TASK MATERIAL →
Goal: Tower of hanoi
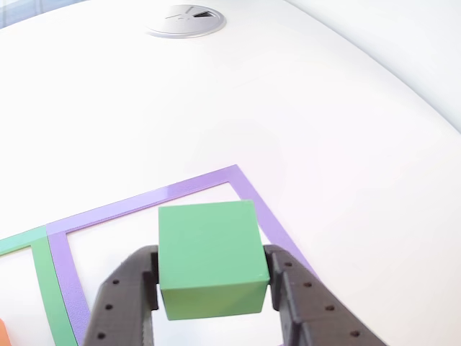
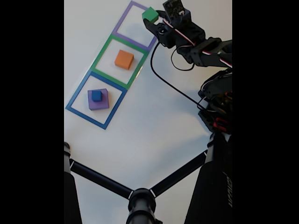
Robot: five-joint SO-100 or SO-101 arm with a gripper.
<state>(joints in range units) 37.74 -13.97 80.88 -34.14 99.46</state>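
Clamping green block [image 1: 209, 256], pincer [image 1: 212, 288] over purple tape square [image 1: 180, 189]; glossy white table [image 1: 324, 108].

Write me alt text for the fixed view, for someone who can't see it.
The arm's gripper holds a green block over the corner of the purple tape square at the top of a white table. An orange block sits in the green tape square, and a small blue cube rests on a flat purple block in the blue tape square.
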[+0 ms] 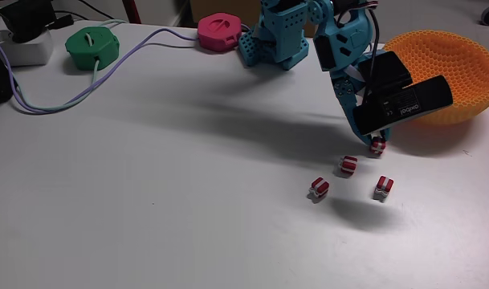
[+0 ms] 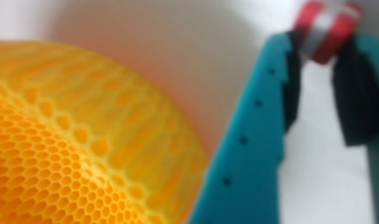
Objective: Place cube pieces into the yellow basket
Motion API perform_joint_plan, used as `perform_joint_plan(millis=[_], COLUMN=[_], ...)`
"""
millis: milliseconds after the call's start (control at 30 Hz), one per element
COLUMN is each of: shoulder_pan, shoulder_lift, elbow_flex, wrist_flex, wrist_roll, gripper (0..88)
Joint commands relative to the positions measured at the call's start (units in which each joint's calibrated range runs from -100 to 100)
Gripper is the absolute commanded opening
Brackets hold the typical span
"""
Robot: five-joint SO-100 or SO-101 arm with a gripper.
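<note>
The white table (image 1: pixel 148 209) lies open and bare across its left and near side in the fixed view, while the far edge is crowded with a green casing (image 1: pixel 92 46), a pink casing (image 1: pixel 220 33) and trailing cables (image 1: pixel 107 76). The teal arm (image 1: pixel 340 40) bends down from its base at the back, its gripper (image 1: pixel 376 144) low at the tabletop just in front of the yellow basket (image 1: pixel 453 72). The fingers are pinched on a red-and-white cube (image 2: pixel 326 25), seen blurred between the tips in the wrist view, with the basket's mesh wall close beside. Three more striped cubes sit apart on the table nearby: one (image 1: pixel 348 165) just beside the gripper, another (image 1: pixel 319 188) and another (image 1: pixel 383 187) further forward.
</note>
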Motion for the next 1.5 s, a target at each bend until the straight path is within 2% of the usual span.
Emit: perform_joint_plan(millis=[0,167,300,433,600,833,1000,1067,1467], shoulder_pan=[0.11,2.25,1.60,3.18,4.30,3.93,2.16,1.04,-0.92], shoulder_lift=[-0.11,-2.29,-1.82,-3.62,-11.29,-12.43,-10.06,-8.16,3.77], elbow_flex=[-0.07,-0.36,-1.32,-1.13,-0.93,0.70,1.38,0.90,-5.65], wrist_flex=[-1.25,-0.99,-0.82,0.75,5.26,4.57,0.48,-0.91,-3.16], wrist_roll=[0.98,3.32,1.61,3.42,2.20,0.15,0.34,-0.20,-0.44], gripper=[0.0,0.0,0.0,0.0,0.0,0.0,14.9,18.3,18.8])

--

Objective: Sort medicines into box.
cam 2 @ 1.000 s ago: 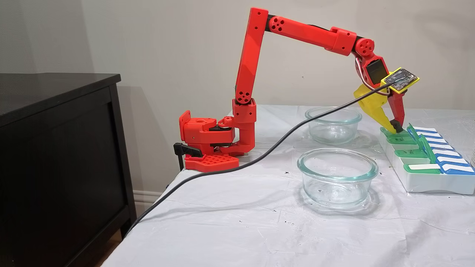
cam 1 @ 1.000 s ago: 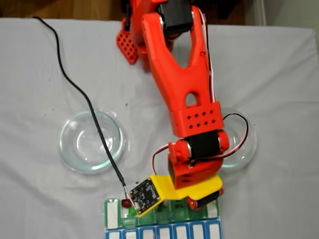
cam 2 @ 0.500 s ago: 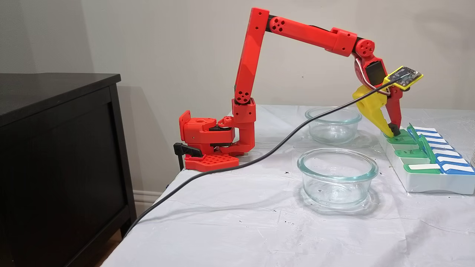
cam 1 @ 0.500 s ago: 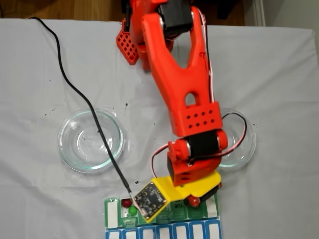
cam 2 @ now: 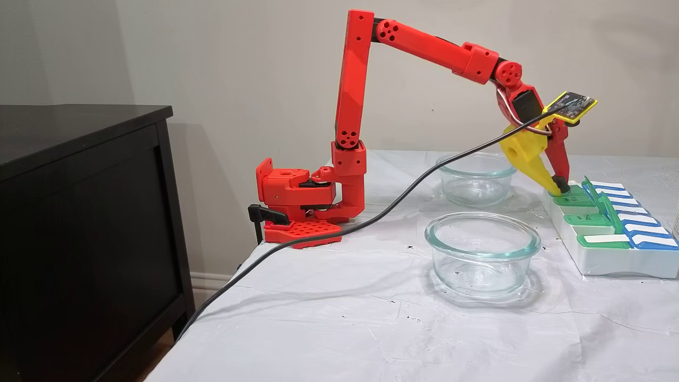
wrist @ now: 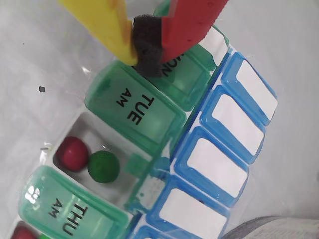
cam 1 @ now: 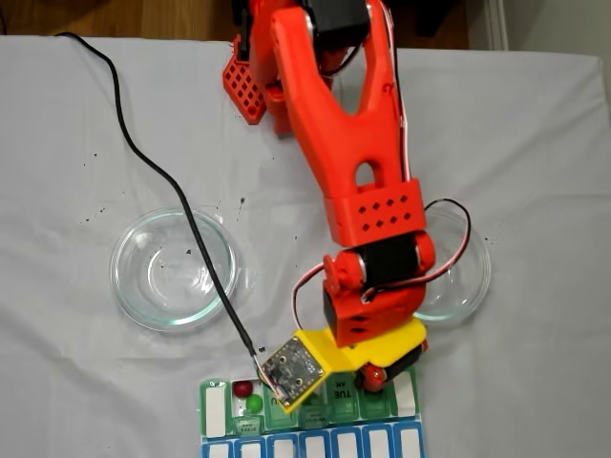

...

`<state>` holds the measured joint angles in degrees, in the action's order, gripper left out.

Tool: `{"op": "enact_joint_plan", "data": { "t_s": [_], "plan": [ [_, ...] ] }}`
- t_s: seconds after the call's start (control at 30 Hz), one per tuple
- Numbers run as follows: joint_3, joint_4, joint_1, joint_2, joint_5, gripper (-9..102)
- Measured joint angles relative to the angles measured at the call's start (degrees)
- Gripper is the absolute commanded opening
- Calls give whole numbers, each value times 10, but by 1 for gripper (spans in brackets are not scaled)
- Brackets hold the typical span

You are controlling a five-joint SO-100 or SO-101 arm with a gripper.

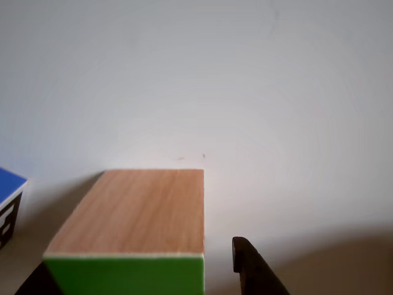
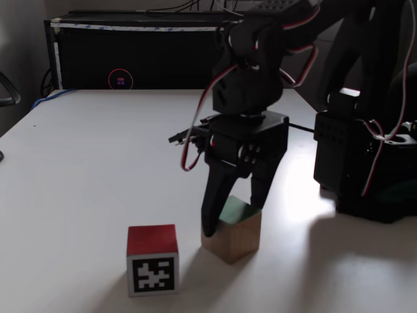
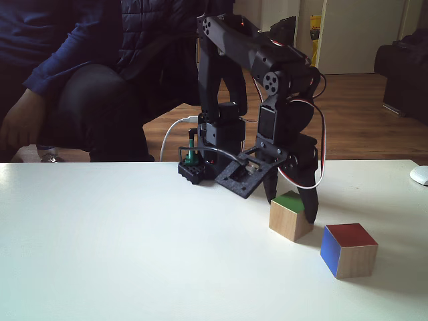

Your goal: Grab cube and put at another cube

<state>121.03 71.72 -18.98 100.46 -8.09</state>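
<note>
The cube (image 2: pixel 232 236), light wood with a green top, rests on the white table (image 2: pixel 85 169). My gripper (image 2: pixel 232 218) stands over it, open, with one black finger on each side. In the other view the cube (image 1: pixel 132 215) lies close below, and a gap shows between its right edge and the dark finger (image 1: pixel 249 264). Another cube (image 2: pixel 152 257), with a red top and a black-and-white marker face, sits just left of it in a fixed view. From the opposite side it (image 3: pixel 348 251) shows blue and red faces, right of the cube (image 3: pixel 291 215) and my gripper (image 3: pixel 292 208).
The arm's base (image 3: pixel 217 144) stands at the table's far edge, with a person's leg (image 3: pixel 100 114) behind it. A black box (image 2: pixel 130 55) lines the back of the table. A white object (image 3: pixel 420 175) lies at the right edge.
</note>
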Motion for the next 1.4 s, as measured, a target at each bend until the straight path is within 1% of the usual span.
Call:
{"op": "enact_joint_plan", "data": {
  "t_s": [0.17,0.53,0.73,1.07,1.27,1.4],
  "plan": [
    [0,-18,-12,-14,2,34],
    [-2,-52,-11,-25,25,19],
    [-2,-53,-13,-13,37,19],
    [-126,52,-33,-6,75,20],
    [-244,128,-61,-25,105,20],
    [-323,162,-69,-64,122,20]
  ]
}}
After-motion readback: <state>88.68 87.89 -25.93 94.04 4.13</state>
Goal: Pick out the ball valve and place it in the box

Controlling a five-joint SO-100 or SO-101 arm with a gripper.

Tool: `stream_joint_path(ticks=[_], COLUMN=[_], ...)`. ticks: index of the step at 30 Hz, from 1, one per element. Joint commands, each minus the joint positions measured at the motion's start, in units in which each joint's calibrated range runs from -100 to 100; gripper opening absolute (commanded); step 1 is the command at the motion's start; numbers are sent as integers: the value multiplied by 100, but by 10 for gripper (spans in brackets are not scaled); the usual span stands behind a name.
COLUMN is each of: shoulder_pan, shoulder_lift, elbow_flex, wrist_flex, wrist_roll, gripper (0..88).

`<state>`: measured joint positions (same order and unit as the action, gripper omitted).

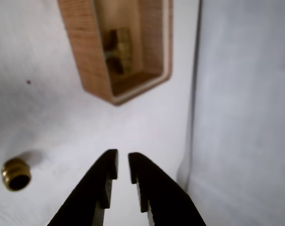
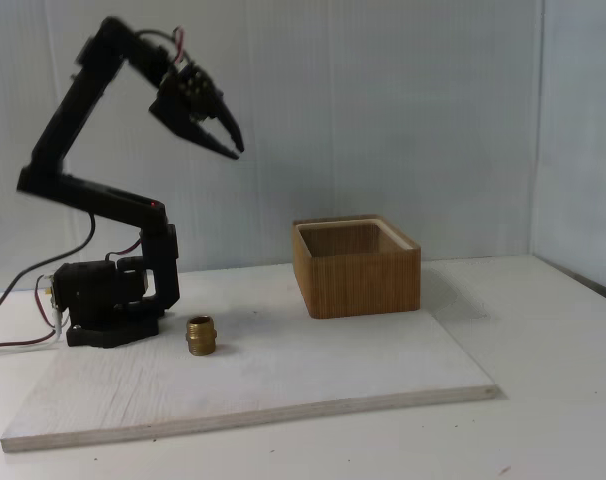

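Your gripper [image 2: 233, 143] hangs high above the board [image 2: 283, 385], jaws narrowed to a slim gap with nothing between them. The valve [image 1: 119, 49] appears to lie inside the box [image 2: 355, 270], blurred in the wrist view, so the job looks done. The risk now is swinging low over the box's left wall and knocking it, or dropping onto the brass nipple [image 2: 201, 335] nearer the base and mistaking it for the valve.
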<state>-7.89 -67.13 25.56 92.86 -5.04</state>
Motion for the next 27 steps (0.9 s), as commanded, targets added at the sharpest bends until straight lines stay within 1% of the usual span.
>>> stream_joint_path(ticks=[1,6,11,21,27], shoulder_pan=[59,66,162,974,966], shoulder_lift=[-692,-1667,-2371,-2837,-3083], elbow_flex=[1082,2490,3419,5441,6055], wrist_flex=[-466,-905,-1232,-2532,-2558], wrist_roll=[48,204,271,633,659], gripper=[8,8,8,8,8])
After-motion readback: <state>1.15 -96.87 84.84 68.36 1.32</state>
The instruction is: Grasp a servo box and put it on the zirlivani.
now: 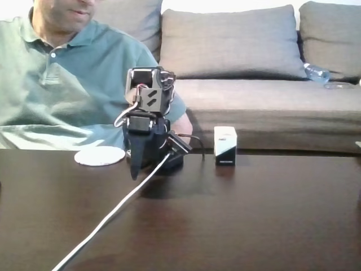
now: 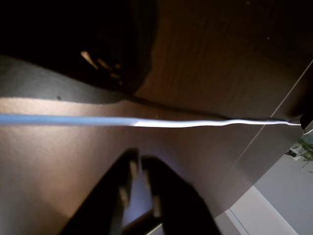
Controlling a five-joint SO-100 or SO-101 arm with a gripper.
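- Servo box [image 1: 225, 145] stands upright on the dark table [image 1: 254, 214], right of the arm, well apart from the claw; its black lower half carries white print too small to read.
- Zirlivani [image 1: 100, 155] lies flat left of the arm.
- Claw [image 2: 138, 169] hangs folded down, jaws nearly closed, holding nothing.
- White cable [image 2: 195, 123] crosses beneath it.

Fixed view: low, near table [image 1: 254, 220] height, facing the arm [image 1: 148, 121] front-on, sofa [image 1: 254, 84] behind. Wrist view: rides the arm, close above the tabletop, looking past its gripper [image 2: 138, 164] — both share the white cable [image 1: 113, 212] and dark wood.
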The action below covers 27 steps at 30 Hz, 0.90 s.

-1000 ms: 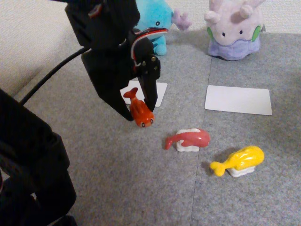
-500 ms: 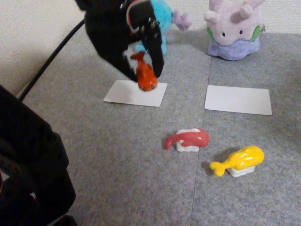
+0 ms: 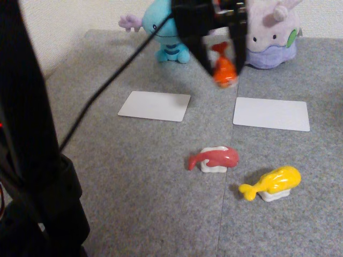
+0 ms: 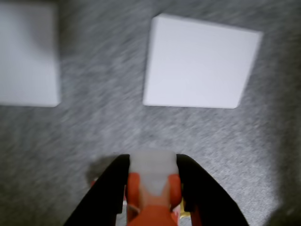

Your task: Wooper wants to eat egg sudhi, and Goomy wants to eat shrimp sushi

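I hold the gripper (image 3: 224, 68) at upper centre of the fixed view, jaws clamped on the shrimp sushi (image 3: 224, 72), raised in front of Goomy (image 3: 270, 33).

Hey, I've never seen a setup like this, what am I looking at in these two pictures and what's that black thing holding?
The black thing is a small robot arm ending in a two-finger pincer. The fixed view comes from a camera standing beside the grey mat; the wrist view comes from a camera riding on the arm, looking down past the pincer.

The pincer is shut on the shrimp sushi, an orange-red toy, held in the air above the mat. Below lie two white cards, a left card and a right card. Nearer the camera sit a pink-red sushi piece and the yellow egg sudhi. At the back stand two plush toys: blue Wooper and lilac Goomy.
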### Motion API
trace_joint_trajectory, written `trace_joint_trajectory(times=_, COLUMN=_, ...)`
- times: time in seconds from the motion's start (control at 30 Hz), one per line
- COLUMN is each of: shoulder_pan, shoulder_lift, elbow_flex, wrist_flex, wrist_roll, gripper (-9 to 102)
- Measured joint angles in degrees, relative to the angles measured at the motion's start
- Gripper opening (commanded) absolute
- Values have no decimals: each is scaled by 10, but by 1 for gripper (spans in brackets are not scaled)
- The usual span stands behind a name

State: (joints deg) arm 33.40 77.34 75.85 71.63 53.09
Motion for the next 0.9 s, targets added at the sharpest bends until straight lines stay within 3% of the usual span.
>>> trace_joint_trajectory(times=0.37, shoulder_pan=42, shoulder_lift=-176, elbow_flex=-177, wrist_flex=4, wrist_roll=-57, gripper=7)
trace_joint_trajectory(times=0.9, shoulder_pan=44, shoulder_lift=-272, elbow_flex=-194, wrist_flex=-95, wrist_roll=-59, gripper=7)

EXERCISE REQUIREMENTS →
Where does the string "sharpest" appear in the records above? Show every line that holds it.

WRITTEN REPLY →
Motion for the next 27 steps (0.9 s), as commanded, targets added at the sharpest bends until straight lines stay within 1% of the usual span.
Motion for the next 0.9 s, targets added at the sharpest bends until straight lines stay within 3% of the usual span.

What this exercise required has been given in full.